_Problem details_: The listing is to be printed in full, exactly as given.

_Dataset excerpt_:
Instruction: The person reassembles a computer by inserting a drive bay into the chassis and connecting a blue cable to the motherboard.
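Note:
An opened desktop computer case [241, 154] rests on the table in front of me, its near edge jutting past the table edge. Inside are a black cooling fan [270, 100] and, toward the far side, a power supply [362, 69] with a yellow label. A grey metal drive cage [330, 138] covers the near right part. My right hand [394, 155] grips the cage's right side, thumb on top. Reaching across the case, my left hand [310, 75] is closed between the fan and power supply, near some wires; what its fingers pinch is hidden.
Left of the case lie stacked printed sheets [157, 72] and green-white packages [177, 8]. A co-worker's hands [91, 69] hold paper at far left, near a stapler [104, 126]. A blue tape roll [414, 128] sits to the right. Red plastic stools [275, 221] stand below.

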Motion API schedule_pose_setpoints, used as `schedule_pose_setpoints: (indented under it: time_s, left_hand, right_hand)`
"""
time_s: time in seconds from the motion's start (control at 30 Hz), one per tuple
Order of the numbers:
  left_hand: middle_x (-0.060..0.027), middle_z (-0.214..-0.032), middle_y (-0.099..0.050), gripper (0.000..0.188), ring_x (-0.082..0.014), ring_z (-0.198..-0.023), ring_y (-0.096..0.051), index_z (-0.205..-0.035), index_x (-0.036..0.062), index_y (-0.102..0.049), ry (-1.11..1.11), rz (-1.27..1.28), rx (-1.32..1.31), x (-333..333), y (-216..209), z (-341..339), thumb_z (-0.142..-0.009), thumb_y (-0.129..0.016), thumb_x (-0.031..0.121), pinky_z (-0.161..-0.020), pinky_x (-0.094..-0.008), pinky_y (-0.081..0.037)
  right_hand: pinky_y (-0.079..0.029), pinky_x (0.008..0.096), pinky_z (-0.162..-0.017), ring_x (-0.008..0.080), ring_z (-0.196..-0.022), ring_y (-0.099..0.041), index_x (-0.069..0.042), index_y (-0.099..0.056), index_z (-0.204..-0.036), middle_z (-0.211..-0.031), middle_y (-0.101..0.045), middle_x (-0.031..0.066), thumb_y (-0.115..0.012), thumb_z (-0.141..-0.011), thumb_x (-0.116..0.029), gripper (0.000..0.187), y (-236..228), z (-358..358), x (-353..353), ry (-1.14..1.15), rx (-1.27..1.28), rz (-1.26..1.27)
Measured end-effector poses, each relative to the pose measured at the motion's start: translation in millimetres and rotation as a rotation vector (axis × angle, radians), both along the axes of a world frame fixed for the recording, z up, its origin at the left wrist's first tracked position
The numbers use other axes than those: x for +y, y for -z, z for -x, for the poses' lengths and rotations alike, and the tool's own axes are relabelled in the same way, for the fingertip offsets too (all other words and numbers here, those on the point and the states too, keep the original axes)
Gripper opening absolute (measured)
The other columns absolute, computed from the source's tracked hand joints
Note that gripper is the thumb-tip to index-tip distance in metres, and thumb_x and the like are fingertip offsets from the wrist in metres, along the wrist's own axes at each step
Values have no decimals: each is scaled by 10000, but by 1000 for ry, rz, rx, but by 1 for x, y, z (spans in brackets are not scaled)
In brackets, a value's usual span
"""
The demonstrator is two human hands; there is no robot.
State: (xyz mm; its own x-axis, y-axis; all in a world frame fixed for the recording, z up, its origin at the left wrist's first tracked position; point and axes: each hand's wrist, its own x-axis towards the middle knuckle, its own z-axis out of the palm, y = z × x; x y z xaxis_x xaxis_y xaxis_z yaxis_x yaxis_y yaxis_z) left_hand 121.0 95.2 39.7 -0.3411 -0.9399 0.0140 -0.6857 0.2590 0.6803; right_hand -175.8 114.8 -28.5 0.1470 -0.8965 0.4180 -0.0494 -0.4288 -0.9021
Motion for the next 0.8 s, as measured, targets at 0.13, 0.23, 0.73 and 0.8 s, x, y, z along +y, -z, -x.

_Written response_:
Instruction: The person reassembles a computer by inserting a drive bay into the chassis and connecting a blue cable to the motherboard.
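Note:
An opened desktop computer case [241, 154] rests on the table in front of me, its near edge jutting past the table edge. Inside are a black cooling fan [270, 100] and, toward the far side, a power supply [362, 69] with a yellow label. A grey metal drive cage [330, 138] covers the near right part. My right hand [394, 155] grips the cage's right side, thumb on top. Reaching across the case, my left hand [310, 75] is closed between the fan and power supply, near some wires; what its fingers pinch is hidden.
Left of the case lie stacked printed sheets [157, 72] and green-white packages [177, 8]. A co-worker's hands [91, 69] hold paper at far left, near a stapler [104, 126]. A blue tape roll [414, 128] sits to the right. Red plastic stools [275, 221] stand below.
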
Motion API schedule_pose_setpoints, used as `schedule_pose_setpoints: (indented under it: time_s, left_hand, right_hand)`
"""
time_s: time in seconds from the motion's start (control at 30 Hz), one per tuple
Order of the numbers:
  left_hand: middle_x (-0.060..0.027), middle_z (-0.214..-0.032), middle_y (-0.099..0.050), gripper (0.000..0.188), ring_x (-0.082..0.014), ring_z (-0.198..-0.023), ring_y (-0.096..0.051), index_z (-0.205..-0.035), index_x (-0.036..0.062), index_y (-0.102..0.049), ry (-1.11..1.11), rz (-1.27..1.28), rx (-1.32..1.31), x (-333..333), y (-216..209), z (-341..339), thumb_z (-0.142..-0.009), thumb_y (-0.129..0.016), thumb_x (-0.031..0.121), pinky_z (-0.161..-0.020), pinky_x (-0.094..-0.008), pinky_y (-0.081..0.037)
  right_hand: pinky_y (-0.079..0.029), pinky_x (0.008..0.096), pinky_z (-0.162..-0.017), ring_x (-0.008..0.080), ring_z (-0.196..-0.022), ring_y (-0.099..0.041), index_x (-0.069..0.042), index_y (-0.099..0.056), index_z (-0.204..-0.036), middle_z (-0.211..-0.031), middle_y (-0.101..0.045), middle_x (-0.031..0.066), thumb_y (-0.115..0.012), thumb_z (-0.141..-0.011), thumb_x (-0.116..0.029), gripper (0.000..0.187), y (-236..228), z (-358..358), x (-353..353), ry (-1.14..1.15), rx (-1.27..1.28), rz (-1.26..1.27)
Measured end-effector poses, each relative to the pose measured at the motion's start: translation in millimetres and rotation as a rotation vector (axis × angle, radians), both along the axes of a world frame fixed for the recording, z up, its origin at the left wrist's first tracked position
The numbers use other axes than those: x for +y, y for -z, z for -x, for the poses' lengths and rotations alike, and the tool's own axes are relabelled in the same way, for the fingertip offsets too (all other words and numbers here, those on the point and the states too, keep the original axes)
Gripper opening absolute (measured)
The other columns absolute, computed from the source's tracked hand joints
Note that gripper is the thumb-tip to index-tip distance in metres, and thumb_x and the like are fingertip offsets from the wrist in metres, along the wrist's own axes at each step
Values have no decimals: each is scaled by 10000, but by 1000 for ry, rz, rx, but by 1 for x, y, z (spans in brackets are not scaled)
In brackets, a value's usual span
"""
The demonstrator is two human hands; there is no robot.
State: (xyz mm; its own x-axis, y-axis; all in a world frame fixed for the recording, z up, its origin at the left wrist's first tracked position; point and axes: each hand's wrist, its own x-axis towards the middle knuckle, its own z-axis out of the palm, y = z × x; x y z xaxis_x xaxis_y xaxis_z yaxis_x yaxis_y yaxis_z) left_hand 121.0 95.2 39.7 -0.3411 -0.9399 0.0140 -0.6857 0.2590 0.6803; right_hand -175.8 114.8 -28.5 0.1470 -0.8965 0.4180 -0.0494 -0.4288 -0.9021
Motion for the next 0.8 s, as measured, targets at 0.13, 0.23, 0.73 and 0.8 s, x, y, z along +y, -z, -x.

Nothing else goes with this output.